2. Create a Birthday Gift Stash
I have a corner of my hall closet that I dedicate to storing the accumulated birthday gifts mentioned above. When a birthday party rolls around, I send my daughter to the closet to pick out the gift she thinks her friend would like the best (or I just choose it myself if I ain’t got time for that). She still feels like she’s shopping for her friend, but just in a different way.
3. Make Your Own Birthday Cards
I realized a long time ago that birthday cards can add up to big money over time. For a while, I would stock up on cards at the Dollar Tree, where I can get 2 for $1. But when my stash ran out one day, I had Lila create a birthday card for her friend. It was just as thoughtful (and just as easy for our guests to throw away), and it was a way for her to give back to her friend. So to “earn” the party, she has to make the card. I give her construction paper, print some images that match the party theme (or a sheet of stickers if we’re in a hurry), and away she goes.
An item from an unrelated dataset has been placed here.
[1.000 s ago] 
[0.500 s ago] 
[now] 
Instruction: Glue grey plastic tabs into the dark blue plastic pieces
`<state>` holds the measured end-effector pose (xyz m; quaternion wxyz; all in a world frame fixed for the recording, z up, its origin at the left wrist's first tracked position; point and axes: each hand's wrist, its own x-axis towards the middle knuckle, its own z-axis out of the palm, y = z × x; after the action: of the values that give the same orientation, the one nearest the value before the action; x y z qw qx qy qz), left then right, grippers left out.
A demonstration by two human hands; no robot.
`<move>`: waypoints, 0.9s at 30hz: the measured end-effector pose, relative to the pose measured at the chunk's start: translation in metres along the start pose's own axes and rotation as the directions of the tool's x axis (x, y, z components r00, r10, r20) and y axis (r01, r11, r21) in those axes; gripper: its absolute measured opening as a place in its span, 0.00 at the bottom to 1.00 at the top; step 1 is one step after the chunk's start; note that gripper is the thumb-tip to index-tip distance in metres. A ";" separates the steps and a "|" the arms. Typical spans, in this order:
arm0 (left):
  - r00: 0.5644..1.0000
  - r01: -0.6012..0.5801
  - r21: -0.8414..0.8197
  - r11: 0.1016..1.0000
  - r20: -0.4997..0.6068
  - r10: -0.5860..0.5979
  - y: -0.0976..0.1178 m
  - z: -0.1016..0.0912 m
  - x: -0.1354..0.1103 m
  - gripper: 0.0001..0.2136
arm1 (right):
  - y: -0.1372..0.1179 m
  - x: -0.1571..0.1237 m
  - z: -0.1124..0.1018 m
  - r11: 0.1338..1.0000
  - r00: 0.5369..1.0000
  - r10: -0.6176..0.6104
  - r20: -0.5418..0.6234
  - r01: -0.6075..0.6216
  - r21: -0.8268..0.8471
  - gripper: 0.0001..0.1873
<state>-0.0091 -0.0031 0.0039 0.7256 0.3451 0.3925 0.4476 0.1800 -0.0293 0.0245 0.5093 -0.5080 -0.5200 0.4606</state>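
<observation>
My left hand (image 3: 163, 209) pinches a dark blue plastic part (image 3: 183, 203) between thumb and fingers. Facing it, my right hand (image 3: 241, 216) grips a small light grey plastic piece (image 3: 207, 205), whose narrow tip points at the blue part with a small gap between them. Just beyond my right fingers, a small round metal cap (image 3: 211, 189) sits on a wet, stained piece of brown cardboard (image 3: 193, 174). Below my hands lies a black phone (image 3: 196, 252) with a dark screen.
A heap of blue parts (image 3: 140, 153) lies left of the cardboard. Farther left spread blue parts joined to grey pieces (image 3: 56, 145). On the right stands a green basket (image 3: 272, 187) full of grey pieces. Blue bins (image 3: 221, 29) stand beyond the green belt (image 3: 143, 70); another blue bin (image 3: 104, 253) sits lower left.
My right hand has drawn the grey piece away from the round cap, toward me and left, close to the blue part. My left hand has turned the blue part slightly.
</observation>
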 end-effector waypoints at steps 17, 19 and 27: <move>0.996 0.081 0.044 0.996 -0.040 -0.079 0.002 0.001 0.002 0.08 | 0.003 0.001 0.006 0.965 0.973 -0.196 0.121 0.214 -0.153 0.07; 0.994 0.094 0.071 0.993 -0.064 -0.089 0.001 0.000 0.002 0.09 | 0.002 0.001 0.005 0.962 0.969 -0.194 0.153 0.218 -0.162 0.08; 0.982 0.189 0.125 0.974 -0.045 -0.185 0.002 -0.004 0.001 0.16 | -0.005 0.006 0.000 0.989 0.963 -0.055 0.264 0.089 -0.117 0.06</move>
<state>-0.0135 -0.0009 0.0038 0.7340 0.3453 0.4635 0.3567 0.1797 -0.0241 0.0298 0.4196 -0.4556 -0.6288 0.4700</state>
4. Save Your Gift Bags and Tissue Paper
I am this lady, y’all. After my kids’ birthday parties, you will see me folding up tissue paper and gift bags and correcting you if you try to throw them away. This habit of mine reminds me most of my Depression-Era Great-Grandmother, but it also saves me a lot of money. I like to neatly fold the tissue paper and store it in the bag it came with, and I store them in an underbed storage container in my son’s room. When it’s time to wrap a gift, I just grab a bag and can easily wrap a gift with the coordinating tissue paper. If my supplies start to run low, I’ll use some of my Birthday Budget for the month and buy some all at once from the Dollar Tree.
5. Buy Cheaper Gifts
If your friends are going to be angry with you for NOT buying their kid a big, expensive gift, I recommend you find new friends. Seriously. The gifts my kids get at their parties are the LEAST of my concerns when planning for their big day (in fact, I usually ask that people skip the gifts altogether), and I’d bet 99% of your friends feel the same way. For most birthday parties, I try to stay on a budget of around $10 a child (although using tip #1 usually means that the gifts have a higher value than $10). Your amount may be higher or lower than that, but the idea is to have a number in mind and then stick to it. I’ve compiled a list of unconventional and affordable gifts in this post (I particularly like to give Alex Craft Kits -usually $10 or under- since it looks the most like a complete gift and is easy to store), but a lot of the time I’ll also just give a book that my kids love (think Rosie Revere, Engineer or Vegetables in Underwear) or a $10 Cold Stone gift card (because who doesn’t love ice cream?!?). We love our friends, and I know they love us, and I don’t need to prove it with money.
Following these tips can help you to save big money during birthday season, whenever it happens to fall for you. When is your “busy birthday” time of the year? And what’s your favorite gift to give?